Network structure of this paper.
MSFEM
We enhanced feature extraction for small-scale targets by adding a multi-scale feature extraction branch in YOLOv7. This branch is positioned after the first ELAN1 and processes low-level high-resolution feature maps. Although this increases the number of parameters, it significantly improves detection accuracy. Unlike the four-detector head structure (such as YOLOv7-d6, YOLOv7-e6, etc.) included in YOLOv7, we added an additional branch while preserving the overall framework of YOLOv7. This was achieved by introducing a set of smaller anchors corresponding to the small target detection branch. Including the four-detector head structure mitigates the negative impact of target scale variations. It enhances detection for targets of different scales, especially small targets. Additionally, it has been observed that the four-detector head structure exhibits greater stability compared to the three-detector head structure.
We conducted a comparative analysis of different branch structures within YOLOv7 to validate the efficacy of the selected four-branch structure.
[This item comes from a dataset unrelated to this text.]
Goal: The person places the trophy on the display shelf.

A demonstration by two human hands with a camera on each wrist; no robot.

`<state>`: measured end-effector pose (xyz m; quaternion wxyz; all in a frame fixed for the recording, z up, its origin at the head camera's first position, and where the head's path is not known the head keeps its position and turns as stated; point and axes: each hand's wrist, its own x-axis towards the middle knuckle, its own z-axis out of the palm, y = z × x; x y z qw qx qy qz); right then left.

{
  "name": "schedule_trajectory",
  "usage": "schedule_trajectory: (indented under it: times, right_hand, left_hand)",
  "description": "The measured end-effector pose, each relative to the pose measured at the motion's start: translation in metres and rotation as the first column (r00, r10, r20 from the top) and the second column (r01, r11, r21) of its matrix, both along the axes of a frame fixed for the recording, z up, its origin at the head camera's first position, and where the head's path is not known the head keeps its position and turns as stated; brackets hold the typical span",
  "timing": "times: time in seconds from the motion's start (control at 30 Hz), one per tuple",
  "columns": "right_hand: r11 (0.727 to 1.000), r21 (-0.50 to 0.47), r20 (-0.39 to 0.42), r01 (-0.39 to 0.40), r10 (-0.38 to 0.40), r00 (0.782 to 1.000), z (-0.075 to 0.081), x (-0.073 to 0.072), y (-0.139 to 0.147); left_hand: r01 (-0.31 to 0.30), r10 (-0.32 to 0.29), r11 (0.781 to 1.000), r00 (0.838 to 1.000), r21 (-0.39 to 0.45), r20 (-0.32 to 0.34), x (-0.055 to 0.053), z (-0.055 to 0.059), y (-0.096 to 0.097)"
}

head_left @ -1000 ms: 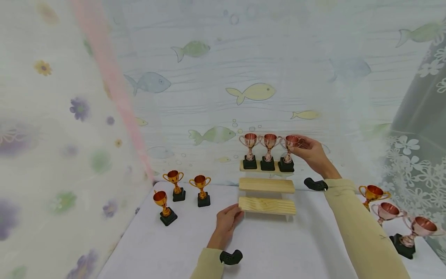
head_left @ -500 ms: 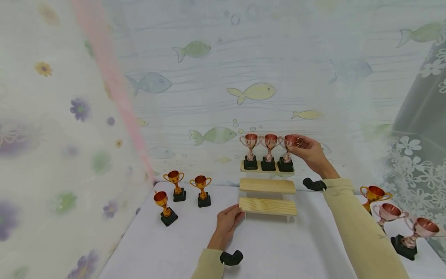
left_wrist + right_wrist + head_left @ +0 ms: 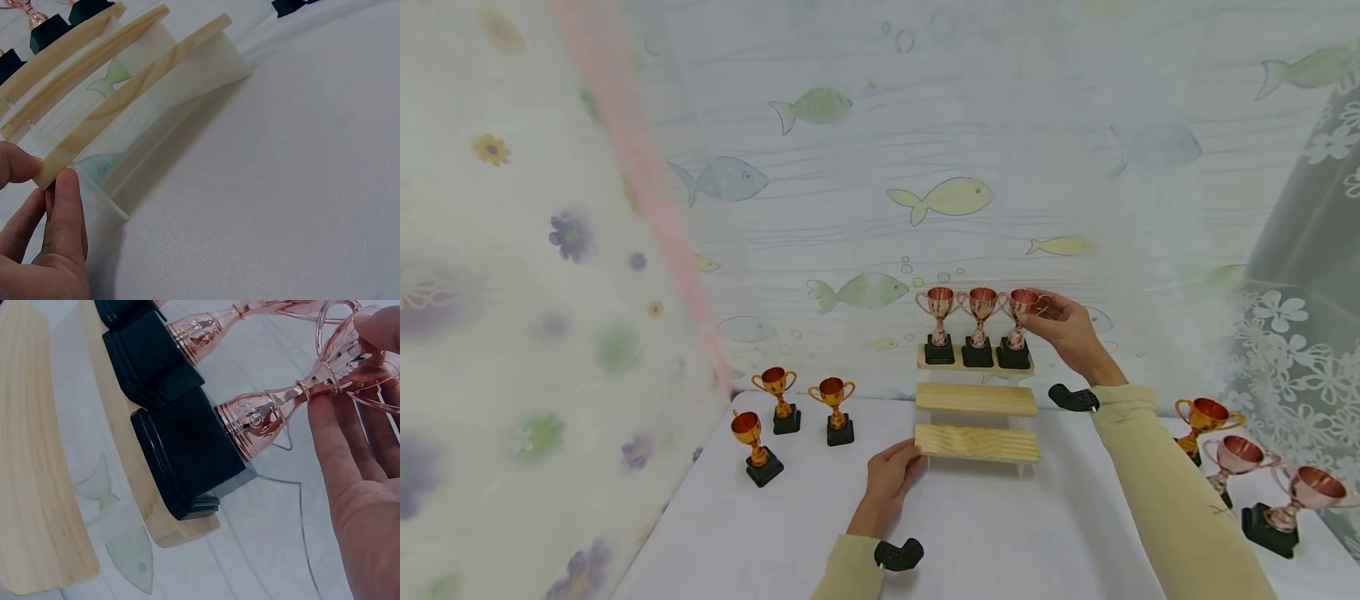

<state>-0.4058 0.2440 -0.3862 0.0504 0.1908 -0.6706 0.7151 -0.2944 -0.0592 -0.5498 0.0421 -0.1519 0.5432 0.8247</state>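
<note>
A three-tier wooden display stand [image 3: 976, 442] with clear side supports stands on the white table. On its top tier are three rose-gold trophy cups in a row, each on a black base. My right hand [image 3: 1067, 327] pinches the cup of the rightmost trophy [image 3: 1018, 329]; in the right wrist view its black base [image 3: 190, 453] sits on the top board [image 3: 169, 528]. The left end of the bottom board [image 3: 134, 94] is pinched between the thumb and fingers of my left hand [image 3: 53, 244].
Several gold trophies stand around: three at the left, including a nearer tilted-looking one [image 3: 757, 450], and one gold trophy [image 3: 1204, 421] at the right. Beside that one are two rose-gold trophies, the nearer trophy [image 3: 1292, 508] partly past the sleeve. A fish-patterned curtain [image 3: 850, 208] hangs behind.
The rightmost trophy on the top tier has shifted slightly left toward its neighbour and straightened, with my right hand on it. My left hand keeps its grip on the bottom board.
</note>
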Motion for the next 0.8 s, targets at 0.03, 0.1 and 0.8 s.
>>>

The diagrams of different branch structures are shown in Fig. 2. Figure 2c depicts the three-branch structure of YOLOv7. By pruning YOLOv7 while keeping the overall structure unchanged, we obtained the two-branch structure shown in Fig. 2d. The four-branch structure is depicted in Fig. 2b, and similarly, the five-branch structure resembles the four-branch by adding two branches while maintaining the original framework, as shown in Fig. 2a. Table 1 presents the detection performance of the model with different numbers of branches.
Fig. 2.
Different branching structures of YOLOv7: (a) five-branch structure, (b) four-branch structure, (c) three-branch structure of YOLOv7, (d) dual-branch structure.
Table 1.
Comparison results of multi-branch structures.
| Branching structure | mAP (%) | Precision (%) | Recall (%) | F1 score | Parameters (M) |
|---|---|---|---|---|---|
| Dual branch | 87.66 | 90.30 | 79.89 | 0.85 | 22.2 |
| Three-branch | 87.90 | 85.00 | 79.15 | 0.82 | 37.2 |
| Four-branch | 90.27 | 90.39 | 86.1 | 0.85 | 37.8 |
| Five-branch | 75.72 | 74.72 | 69.79 | 0.72 | 143.6 |
Significant values are in bold.
The experimental results in Table 1 indicate that the four-branch structure demonstrates superior mAP, Precision, Recall, and F1 score compared to other configurations. Fewer branches cannot fully extract features at different scales, while too many branches increase network layers, leading to issues such as gradient vanishing or explosion and network degradation. Based on these considerations, a four-branch structure has been chosen for further investigation.
In this section, we compare different structures of YOLOv7, specifically focusing on the three-branch and four-branch configurations. We apply the corresponding pre-trained weights for each architecture during training. The performance comparison results between our method and the various YOLOv7 structures are shown in Table 2. Experimental results demonstrate that our method achieves the highest mAP. Precision is slightly lower than YOLOv7-e6. Recall is slightly lower than YOLOv7-d6. However, the F1 score, which measures both Precision and Recall, still shows the superiority of our method.
Table 2.
Comparison results of different structures of YOLOv7.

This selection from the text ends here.